HB BRÜSSEL. Ohne Gegenmaßnahmen werde der deutsche Schuldenberg rapide wachsen und im Jahr 2050 die astronomische Höhe von bis zu 384 % des Bruttoinlandsprodukts (BIP) erreichen, heißt es im Bericht zur Lage der Staatsfinanzen, den die Brüsseler Behörde am Mittwoch vorlegen will. Derzeit beträgt die deutsche Staatsverschuldung rund 60 % vom BIP.
In Deutschland kämen mehrere für die Staatsfinanzen bedrohliche Probleme zusammen, heißt es weiter in dem Bericht, der dem Handelsblatt vorliegt. Die öffentlichen Ausgaben für Renten und Gesundheit würden hier zu Lande stärker wachsen als im EU-Durchschnitt. Zugleich gehe der Abbau der Staatsverschuldung langsamer als anderswo voran.

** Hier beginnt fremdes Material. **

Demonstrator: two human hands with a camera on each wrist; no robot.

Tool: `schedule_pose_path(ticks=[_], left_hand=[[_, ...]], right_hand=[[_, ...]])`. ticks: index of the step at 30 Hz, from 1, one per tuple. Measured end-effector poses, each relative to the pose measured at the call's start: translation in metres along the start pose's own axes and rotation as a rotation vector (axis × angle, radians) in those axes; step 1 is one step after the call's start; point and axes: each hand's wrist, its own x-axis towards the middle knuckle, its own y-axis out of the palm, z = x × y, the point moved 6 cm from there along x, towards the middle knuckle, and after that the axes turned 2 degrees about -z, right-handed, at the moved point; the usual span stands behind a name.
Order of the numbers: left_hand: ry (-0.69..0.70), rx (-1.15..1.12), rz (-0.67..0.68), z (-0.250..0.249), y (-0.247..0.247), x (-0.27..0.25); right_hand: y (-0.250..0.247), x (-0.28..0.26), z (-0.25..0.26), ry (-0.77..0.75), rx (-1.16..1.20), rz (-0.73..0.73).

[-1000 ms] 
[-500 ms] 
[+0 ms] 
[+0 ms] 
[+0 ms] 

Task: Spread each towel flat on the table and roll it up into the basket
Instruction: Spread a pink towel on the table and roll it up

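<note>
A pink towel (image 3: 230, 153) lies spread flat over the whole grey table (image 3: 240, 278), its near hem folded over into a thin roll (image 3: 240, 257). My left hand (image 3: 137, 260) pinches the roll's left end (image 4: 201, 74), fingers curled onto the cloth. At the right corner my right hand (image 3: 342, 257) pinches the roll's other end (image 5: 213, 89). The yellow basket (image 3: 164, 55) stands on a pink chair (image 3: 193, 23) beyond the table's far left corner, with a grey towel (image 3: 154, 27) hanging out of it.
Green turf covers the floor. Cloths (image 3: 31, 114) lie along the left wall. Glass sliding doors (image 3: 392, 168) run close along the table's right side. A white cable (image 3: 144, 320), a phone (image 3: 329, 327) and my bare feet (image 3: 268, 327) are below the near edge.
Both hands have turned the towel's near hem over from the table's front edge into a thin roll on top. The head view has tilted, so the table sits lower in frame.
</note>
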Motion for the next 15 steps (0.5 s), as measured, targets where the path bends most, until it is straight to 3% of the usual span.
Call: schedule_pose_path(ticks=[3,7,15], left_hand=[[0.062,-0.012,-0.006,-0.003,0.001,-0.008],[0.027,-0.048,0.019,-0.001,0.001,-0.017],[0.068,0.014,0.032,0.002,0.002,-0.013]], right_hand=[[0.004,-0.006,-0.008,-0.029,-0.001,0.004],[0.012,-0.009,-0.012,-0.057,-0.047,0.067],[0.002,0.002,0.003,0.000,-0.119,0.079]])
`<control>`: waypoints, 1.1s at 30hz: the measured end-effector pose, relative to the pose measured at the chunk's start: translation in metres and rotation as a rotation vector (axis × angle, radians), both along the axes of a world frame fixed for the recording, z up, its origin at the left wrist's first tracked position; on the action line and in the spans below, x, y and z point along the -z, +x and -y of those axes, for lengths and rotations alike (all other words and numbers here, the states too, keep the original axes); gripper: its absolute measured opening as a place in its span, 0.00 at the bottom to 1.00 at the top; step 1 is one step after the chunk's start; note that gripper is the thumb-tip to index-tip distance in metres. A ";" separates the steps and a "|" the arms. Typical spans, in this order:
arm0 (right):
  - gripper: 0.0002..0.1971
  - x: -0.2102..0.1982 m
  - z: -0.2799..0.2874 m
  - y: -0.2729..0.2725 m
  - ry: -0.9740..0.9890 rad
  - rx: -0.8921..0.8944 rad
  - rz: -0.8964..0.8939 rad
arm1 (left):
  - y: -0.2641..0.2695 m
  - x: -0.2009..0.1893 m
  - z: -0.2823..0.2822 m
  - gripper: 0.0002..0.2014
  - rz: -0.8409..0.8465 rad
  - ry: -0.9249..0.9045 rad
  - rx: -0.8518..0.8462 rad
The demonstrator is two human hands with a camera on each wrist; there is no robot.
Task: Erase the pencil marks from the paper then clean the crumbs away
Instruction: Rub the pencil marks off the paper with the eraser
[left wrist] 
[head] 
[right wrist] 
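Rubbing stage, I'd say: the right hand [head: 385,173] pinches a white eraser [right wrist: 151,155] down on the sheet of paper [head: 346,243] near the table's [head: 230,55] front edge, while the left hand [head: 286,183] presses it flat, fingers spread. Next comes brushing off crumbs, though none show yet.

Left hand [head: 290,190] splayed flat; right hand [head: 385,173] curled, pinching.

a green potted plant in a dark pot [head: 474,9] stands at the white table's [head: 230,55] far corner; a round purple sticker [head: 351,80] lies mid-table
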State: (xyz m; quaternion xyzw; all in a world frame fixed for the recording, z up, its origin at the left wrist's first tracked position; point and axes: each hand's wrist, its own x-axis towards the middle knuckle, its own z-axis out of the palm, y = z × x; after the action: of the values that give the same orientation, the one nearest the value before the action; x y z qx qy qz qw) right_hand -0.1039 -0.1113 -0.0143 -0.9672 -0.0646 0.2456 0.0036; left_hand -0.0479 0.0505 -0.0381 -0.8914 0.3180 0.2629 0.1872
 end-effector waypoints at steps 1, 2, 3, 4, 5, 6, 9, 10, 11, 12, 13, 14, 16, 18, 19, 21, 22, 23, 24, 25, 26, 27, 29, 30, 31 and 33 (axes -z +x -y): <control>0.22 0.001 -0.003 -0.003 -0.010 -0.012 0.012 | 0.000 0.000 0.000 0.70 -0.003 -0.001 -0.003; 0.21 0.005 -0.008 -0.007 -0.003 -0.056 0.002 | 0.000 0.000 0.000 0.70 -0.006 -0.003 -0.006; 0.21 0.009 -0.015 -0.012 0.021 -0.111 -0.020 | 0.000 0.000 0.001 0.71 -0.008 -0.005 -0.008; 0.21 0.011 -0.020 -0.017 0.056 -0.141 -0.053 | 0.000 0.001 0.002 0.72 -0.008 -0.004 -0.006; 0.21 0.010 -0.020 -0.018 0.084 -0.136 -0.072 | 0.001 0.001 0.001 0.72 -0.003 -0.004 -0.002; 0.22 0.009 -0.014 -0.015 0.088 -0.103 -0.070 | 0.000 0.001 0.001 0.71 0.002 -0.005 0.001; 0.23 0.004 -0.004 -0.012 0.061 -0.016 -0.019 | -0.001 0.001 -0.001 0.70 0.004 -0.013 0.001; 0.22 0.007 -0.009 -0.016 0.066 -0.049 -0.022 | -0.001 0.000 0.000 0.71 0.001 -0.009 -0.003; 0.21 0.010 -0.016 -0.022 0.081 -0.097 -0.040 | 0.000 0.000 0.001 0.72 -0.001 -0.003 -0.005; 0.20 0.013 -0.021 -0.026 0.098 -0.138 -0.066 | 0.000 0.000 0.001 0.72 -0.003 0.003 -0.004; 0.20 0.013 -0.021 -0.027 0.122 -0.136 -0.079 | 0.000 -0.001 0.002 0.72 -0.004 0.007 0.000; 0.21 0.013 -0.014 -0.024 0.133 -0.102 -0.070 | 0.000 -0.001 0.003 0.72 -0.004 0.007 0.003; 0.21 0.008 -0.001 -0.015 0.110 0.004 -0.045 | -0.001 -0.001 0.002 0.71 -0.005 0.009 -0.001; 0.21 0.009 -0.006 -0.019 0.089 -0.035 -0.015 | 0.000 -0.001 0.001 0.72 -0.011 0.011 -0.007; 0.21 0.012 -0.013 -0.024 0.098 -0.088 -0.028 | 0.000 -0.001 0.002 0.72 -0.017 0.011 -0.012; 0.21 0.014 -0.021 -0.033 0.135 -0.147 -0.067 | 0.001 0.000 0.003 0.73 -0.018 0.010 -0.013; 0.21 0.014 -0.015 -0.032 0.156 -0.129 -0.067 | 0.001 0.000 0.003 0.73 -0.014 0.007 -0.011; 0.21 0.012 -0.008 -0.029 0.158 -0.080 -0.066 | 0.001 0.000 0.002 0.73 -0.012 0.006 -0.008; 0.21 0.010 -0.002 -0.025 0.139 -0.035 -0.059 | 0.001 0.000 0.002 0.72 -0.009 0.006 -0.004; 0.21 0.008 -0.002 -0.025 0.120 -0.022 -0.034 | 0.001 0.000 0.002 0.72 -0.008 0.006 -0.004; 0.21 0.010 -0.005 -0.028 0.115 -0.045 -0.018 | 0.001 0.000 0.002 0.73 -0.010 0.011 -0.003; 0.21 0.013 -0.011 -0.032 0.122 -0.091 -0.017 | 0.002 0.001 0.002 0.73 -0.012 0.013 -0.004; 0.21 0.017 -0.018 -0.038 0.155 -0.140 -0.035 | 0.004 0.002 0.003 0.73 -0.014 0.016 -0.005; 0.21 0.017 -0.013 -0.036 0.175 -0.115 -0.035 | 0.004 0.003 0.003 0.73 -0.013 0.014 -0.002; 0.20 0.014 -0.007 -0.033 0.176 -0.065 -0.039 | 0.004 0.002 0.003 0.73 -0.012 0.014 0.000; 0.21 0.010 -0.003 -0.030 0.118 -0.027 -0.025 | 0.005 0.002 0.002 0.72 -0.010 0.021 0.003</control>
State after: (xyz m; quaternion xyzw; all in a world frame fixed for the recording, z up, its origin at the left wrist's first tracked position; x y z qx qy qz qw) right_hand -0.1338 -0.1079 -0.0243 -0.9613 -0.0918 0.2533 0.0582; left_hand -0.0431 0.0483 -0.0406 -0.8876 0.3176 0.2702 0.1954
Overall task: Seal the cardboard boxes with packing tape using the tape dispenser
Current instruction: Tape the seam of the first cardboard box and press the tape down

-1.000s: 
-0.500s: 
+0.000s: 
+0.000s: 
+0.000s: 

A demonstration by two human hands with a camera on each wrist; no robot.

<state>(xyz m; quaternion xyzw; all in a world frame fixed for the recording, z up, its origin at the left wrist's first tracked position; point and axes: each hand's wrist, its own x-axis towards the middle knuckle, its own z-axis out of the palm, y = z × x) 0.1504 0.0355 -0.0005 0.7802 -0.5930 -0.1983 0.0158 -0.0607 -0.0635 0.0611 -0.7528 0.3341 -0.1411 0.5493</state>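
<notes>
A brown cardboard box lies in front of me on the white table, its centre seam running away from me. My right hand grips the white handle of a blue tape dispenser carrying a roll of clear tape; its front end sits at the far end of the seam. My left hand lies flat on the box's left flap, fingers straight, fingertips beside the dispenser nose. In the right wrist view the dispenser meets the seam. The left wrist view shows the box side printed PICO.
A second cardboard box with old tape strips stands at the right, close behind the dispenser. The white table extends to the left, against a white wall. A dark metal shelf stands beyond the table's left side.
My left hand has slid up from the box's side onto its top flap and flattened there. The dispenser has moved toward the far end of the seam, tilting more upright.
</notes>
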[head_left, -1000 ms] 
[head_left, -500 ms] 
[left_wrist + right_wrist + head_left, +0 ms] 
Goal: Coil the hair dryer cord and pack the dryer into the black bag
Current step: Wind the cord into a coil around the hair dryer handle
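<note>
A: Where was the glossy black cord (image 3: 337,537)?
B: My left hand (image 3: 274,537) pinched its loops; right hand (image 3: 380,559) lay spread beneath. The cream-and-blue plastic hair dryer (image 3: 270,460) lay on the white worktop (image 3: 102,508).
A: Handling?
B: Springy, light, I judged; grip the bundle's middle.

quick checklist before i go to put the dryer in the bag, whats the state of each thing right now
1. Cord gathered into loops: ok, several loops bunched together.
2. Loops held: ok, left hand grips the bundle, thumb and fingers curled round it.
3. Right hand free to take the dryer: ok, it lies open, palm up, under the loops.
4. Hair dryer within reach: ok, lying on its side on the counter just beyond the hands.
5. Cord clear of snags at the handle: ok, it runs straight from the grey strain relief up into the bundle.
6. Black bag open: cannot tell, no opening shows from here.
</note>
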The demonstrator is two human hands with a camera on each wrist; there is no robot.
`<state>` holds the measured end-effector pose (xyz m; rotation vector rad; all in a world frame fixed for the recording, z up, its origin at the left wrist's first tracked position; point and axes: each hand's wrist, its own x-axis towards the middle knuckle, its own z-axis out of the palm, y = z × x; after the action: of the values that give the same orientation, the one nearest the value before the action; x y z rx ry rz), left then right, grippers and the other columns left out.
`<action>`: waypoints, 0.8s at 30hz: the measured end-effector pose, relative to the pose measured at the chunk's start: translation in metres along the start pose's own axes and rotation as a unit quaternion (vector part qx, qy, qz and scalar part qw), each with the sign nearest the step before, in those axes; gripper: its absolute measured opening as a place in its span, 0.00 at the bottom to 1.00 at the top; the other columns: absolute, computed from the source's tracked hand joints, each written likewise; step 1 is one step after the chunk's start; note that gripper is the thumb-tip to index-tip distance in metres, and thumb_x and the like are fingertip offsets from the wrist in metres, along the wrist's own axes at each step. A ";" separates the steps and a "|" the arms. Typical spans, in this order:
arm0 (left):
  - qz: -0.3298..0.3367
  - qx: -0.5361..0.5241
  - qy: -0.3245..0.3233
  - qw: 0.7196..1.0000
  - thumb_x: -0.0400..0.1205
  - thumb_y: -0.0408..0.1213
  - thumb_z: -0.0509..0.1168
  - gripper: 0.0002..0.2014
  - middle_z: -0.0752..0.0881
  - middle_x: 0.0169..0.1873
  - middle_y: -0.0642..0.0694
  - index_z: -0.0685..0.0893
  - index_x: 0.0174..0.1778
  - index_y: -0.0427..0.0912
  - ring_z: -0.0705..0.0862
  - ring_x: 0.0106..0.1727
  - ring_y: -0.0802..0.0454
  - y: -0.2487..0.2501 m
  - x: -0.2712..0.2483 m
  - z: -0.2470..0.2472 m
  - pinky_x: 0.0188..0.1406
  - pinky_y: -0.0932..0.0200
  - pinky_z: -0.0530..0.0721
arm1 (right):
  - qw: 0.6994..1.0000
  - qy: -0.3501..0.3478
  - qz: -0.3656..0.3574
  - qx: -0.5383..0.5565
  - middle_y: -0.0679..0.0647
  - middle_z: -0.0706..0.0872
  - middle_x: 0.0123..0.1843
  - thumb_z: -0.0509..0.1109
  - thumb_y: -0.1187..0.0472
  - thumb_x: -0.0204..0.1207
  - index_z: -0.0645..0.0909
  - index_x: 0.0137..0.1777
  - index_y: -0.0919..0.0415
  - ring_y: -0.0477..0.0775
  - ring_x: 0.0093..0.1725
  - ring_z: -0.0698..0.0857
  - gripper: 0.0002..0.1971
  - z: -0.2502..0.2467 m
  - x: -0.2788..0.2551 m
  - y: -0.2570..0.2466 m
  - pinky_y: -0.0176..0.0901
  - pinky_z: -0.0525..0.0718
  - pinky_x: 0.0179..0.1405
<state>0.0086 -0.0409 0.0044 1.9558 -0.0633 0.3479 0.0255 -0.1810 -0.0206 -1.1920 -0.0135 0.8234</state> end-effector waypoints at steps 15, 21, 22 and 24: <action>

Hinzu komme die niedrige Beschäftigungsquote bei älteren Arbeitnehmern und das niedrige Renteneintrittsalter.
Die Bundesregierung müsse diese Probleme gezielter und schneller anpacken als bisher, mahnt die Kommission. „Bundeskanzler Gerhard Schröder hat die steigenden Alterslasten in der Agenda 2010 nicht ausreichend berücksichtigt“, hieß es in Kommissionskreisen. Auch in anderen EU-Staaten, darunter Frankreich und Österreich, fehle eine „ehrgeizige und nachvollziehbare“ Strategie gegen die Überalterung der Bevölkerung, heißt es in dem Kommissionsbericht. Alle Staaten müssten sich jetzt so schnell wie möglich auf die mit der demografischen Entwicklung verknüpften Finanzlasten vorbereiten. In Deutschland müsse deshalb die Defizitquote von zuletzt 3,6 % so schnell wie möglich wieder unter die EU-Grenze von 3 % sinken. Zugleich benötige Deutschland dringend Strukturreformen auf dem Arbeitsmarkt und in den Sozialversicherungen.
Die Kommission bestreitet in ihrem Bericht, dass Sozialabbau und Sparkurs Deutschland noch tiefer in die Rezession treiben würden. Eine mit Strukturreformen verknüpfte Sanierung der Staatsfinanzen könne der Wirtschaft sogar kurzfristige Wachstumsimpulse geben. Diese These belegt die Kommission mit einer Modellrechnung für Deutschland. Außerdem beruft sie sich auf die Erfahrungen anderer Staaten. Etwa die Hälfte aller Sparpakete in der EU in den vergangenen drei Jahrzehnten hätten „eine unmittelbare Wachstumsbeschleunigung“ zur Folge gehabt, meint die Kommission. Wichtig sei es, die Haushaltssanierung richtig zu gestalten. Nach Ausgabenkürzungen seien eher günstige Konjunktureffekte zu erwarten als nach Steuererhöhungen.
Die EU-Kommission spricht sich in ihrem Bericht kategorisch dagegen aus, eine höhere staatliche Neuverschuldung für Investitionsausgaben in Euro-Land zuzulassen. Die Eurozone könne es sich nicht erlauben, die Staatsverschuldung auf diese Weise weiter in die Höhe zu treiben. Nach der französischen Regierung hatte zuletzt auch Bundesverteidigungsminister Peter Struck verlangt, eine zusätzliche Nettokreditaufnahme für Rüstungsausgaben zu erlauben.